If your cancer is not hormone-positive, you will not benefit from hormonal therapy.

All hormone therapies are pills that are taken daily by mouth. There are two primary forms of hormonal therapy. 

  • Estrogen-receptor blockers block the effects of estrogen in the breast tissue. They are usually prescribed for premenopausal women and sometimes for postmenopausal women. Nolvadex (generic, tamoxifen) is a commonly prescribed anti-estrogen therapy.

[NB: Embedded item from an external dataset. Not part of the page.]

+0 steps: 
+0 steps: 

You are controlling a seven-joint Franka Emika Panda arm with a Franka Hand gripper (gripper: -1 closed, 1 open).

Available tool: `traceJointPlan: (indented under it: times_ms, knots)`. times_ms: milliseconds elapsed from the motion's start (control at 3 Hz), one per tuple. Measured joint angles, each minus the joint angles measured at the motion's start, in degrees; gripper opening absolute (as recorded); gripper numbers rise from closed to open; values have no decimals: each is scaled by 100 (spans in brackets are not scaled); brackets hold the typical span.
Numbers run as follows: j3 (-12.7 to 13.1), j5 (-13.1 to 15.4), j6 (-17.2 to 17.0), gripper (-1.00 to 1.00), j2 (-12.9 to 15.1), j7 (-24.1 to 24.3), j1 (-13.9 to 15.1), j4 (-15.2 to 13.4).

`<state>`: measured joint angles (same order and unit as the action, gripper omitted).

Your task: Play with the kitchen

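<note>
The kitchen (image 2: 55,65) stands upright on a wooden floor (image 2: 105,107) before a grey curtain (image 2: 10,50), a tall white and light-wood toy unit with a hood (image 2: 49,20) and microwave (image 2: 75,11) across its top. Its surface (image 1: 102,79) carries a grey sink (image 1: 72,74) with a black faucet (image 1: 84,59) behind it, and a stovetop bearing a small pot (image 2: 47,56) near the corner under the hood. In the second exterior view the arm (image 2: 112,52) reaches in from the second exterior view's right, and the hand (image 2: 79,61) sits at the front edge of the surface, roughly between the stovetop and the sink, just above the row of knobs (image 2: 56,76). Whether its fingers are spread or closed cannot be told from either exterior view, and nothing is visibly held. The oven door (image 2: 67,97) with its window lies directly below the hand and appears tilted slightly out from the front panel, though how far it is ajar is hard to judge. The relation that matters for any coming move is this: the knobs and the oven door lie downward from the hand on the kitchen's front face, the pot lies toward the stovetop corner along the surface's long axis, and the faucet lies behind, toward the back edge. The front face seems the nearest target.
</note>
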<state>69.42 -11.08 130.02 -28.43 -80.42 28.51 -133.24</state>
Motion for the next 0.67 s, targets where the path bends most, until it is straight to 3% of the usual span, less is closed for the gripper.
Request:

  • Aromatase inhibitors work by blocking the production of estrogen in the body. They are currently approved for use only in women who’ve gone through menopause (although in some clinical trials premenopausal women are being treated with aromatase inhibitors). in Arimidex (generic, anastrazole), Femara (generic, letrozole), and Aromasin (generic, exemestane) are three commonly used aromatase inhibitors.